It’s OK to Run Slowly: It Has Many Benefits
Runners are obsessed with time. Whether amateur or professional, for most avid runners the goal is to get faster by constantly training to knock at least a couple of seconds off their marathon or 5K record.
This contrasts with the trend run which has begun to gain momentum in recent years: slow runningor run slowly. The idea behind this flowing run is that everyone can—and should—run, regardless of their ability or running speed.
Proponents of this approach argue that it has many benefits, not only because of the health gains it provides, but also because of the pleasure that running at low speeds brings. What’s interesting is that recent research backs this up: There is scientific evidence that slow running may be in some ways more beneficial than higher-intensity workouts.
Run at a pace that allows you to talk
When we think of elite runners like Eliud Kipchoge or Kelvin Kiptum, we might assume that in order to break world records, they train primarily at a fast pace. Surprisingly, elite runners spend about 80% of their time training in what is called running zone 2. That is, a rhythm that gets your heart rate up but is still slow enough to carry on a conversation. So, only about 20% of your training is done in higher intensity zones closer to your actual running pace.
Because? The answer has to do with the stress that training puts on the body. As running speed increases, the load on the body increases. And the stronger this tension, the higher the risk of disease, infection and injury for a person. Hence the interest in limiting the time athletes spend training at high intensity.
The foundation must be strong
But this approach goes far beyond reducing the risk of injury and illness. A fundamental aspect of training is developing what is called the “base.” In the case of endurance runners, this refers to the physiological development of a basic cardiorespiratory state that serves as the starting point for developing adaptations to higher intensities.
Let’s think about a pyramid: it must have a solid foundation on which the rest of the structure is built. The larger the base, the higher the pyramid can be. The same goes for training: the better our foundation, the more ability we have to work at higher intensities.
Slow running burns more fat and benefits your heart
Our core develops during slow running (zone 2), when physiological stress is relatively low. But even if the heart is not under much strain during a zone 2 race, the amount of oxygenated blood leaving the heart with each beat will reach (or remain close to reaching) its maximum possible volume. Higher intensities will not increase this ability. Thus, developing a strong core allows more oxygen per stroke to reach the moving muscles, which is critical to success during the race.
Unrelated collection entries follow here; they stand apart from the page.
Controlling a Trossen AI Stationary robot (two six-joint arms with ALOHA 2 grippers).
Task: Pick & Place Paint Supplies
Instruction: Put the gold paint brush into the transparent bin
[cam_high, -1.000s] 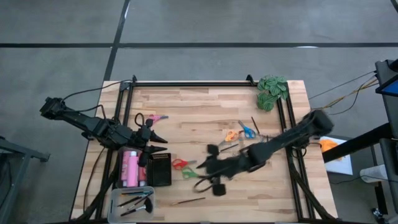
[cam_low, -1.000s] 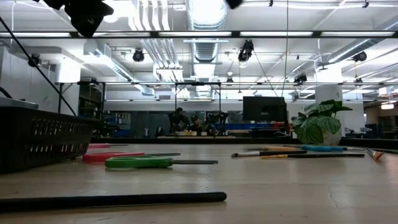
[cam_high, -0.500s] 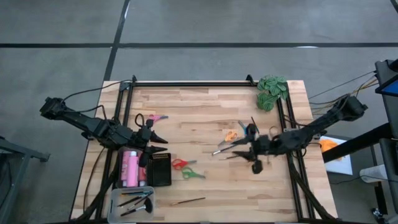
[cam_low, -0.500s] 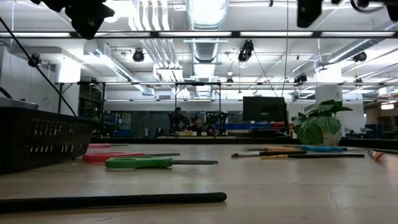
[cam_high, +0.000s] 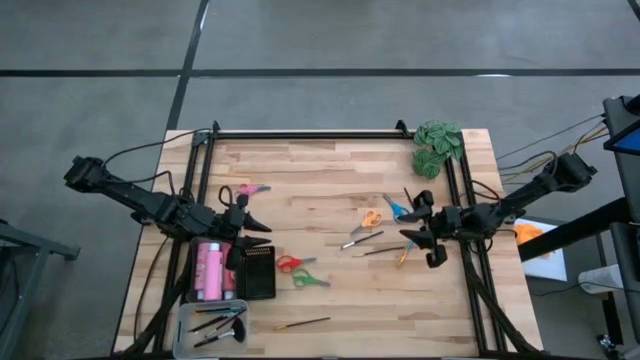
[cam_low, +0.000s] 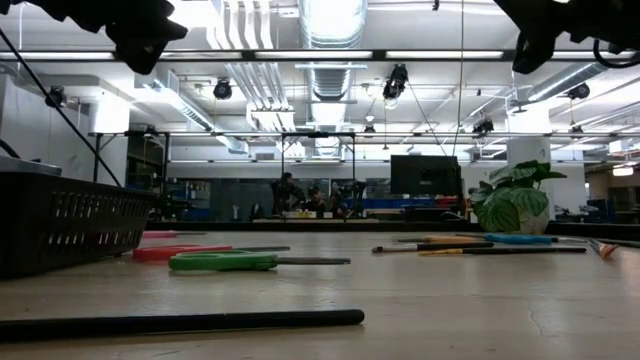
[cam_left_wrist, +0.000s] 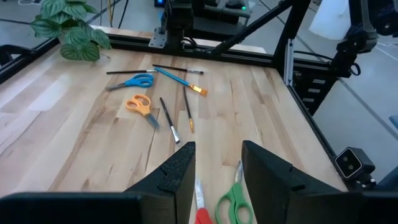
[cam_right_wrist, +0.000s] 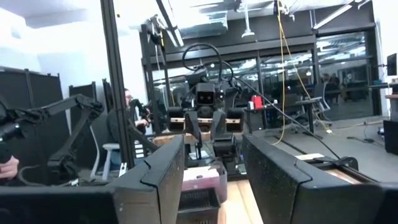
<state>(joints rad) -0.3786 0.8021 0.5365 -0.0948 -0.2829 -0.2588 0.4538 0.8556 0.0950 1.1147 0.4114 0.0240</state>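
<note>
- Your right gripper (cam_high: 418, 236) hangs at the table's (cam_high: 320, 170) 3 o'clock edge, fingers parted, empty.
- Your left gripper (cam_high: 252, 224) waits at 9 o'clock, fingers apart, empty.
- Orange scissors (cam_high: 371, 217) and blue scissors (cam_high: 396, 210) lie just left of the right gripper; red scissors (cam_high: 289, 263) and green scissors (cam_high: 309, 280) near centre.

Scissors (cam_high: 372, 217) left of right gripper (cam_high: 424, 234)
</note>
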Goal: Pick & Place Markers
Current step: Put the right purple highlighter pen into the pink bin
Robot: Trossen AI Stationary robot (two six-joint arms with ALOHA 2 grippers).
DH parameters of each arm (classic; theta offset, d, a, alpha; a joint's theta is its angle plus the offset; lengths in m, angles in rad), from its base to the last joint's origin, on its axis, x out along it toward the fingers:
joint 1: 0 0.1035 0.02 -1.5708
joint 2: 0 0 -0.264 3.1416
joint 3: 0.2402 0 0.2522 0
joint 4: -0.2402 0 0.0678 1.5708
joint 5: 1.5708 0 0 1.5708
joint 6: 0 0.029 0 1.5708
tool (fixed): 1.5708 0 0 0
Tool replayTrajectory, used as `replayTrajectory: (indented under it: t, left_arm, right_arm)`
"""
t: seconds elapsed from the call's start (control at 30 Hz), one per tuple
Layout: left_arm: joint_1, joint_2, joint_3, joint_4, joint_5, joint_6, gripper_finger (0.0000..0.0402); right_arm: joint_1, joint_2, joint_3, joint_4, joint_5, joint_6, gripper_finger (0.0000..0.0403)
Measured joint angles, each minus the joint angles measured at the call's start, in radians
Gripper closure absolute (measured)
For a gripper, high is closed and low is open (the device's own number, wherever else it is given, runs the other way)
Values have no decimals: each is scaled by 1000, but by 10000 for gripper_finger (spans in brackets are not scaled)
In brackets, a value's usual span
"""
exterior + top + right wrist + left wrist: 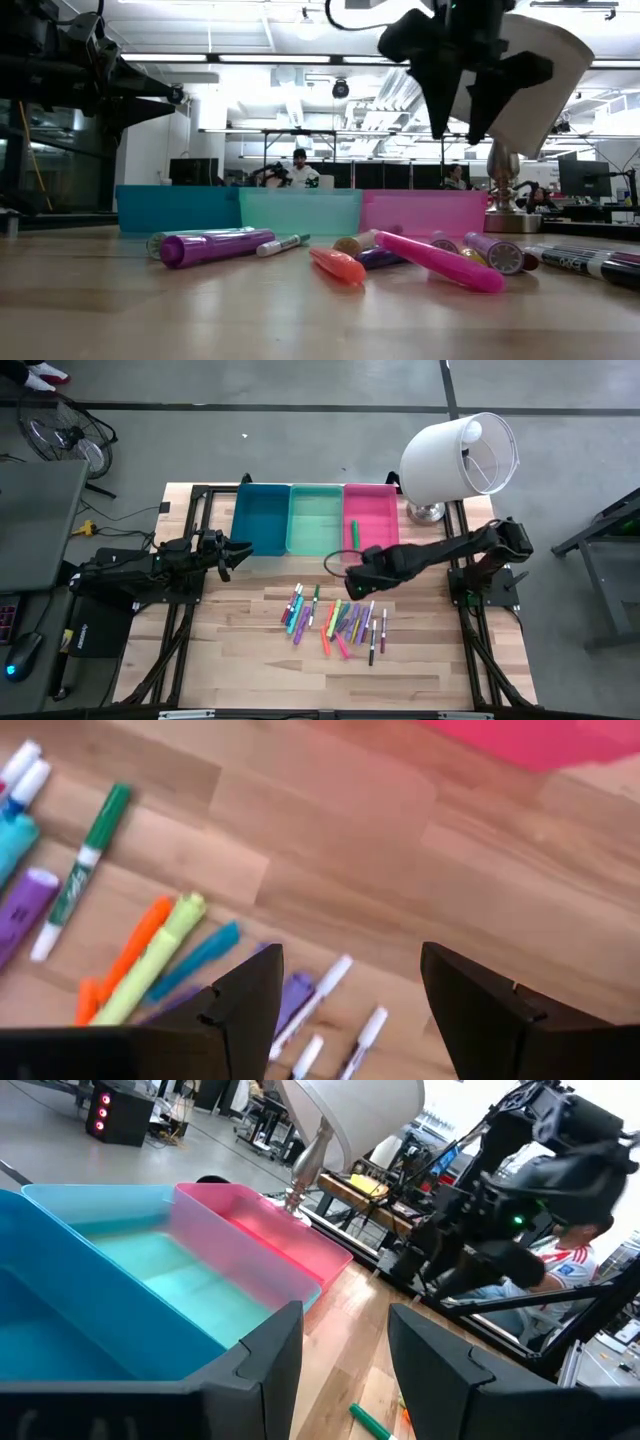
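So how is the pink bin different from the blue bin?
The pink bin sits at the right end of the row, and the blue bin at the left end. The pink bin has a green marker lying in it, while the blue bin looks empty. The right gripper is nearer the pink one, the left gripper at the blue one. Both are same-shaped rectangular bins.

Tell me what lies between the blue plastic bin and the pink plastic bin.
The mint green plastic bin lies between the blue plastic bin and the pink plastic bin, in the high view.
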Motion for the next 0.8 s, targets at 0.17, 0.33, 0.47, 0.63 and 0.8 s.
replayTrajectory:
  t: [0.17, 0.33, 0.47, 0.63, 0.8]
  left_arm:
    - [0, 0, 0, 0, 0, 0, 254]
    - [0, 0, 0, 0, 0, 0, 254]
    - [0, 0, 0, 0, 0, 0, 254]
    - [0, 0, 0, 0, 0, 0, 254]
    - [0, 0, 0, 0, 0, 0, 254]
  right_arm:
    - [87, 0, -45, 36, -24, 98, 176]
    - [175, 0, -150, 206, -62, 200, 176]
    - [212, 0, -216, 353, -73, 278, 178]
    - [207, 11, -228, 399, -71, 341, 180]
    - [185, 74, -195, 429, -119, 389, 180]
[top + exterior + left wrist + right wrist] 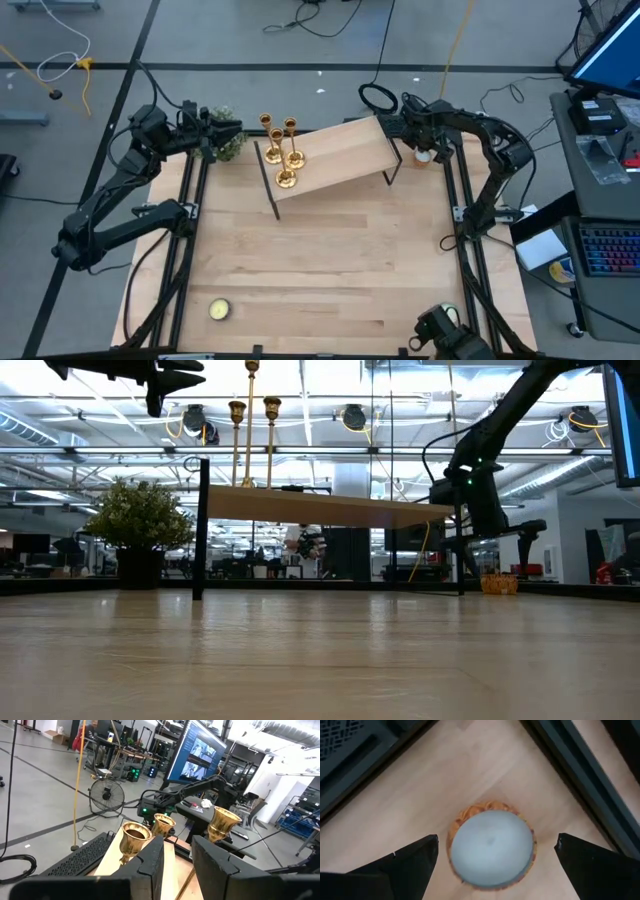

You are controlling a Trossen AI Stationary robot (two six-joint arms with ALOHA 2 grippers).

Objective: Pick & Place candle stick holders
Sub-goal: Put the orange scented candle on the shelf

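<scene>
Three gold candle stick holders stand by their round bases on the left end of a raised wooden shelf at the table's far side. In the left wrist view their cups show just beyond my fingers. My left gripper hangs level, left of them at cup height, open and empty. My right gripper is open at the far right, pointing down. Its fingers stand either side of a white tealight with an orange rim and do not touch it.
A small potted plant stands at the far left, beside my left gripper. A pale yellow tealight lies near the front left. Another disc lies at the front right. The shelf stands on thin black legs. Bare wood lies in front of it.
</scene>
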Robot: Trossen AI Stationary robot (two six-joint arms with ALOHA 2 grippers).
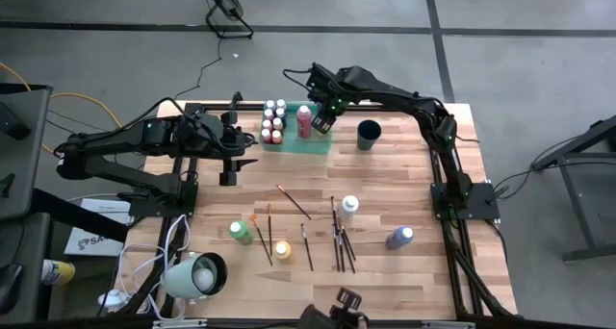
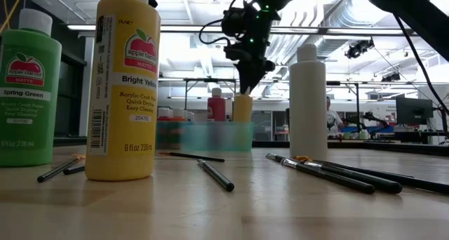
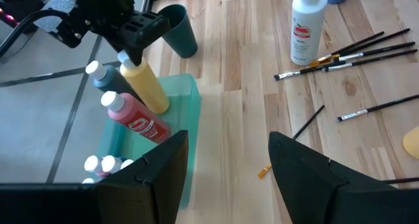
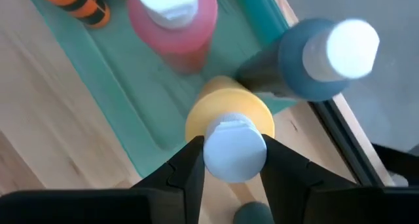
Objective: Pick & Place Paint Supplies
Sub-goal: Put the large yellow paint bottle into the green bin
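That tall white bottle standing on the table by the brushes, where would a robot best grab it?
Probably by its narrow cap and neck, coming straight down from above. The white bottle stands upright with its cap pointing up, and paintbrushes lie close beside its base, so a low sideways approach could knock them.

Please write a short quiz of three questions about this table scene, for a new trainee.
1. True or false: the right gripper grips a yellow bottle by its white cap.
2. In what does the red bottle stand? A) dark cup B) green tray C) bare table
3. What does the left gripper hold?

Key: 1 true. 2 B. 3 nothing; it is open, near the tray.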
Not only that, but running at a slow pace also forces the body to use stored fat as an energy source instead of relying on stored carbohydrates from the food we eat. Burning fat is a much more metabolically efficient process, since the amount of energy obtained from one molecule of fat is much greater than the amount of one molecule of carbohydrates. This means that slow runners will expend less energy, experience less fatigue, and be more able to run fast on race day.
Research has shown that increases in VO2 max (oxygen capacity) and running speed are approximately 1% greater in athletes who spend more time running slowly. More importantly, the increase in aerobic base is approximately five times greater in slow runners compared to athletes who run more frequently at high intensity.
Even if we’re not professional athletes, trying to keep most of our runs at low intensity may still be the best option.
Slow and steady, allowing you to hum loudly without getting out of breath.
If you want to try running slowly, the most important thing is to choose the right pace. How do we know if we are moving at the right speed to be considered a slow race?
Some scientists divide running tempo into five or six different zones. Physiologically, zone 2 is defined as below the lactate threshold, which is the point at which lactate (the acid the body produces when it begins to burn carbohydrates for energy and is known to cause muscle soreness) begins to appear in the blood.
Simply put, it should be a speed at which we can still carry on a conversation and the heart rate is only about 70% of maximum. If we find it difficult to maintain a conversation, it is advisable to slow down the pace.
If we’re running alone, we can try singing out loud to ourselves. If we can do this without trying to catch our breath, we are in the right zone. If we find it difficult to breathe, it means we are moving at too high an intensity and lactate will begin to build up in our muscles, causing our legs to feel heavy.
Slow running has many benefits for both your body and mental health. So if you’ve always been shy about running slowly, maybe this will motivate you to strap on your running shoes and go for a run.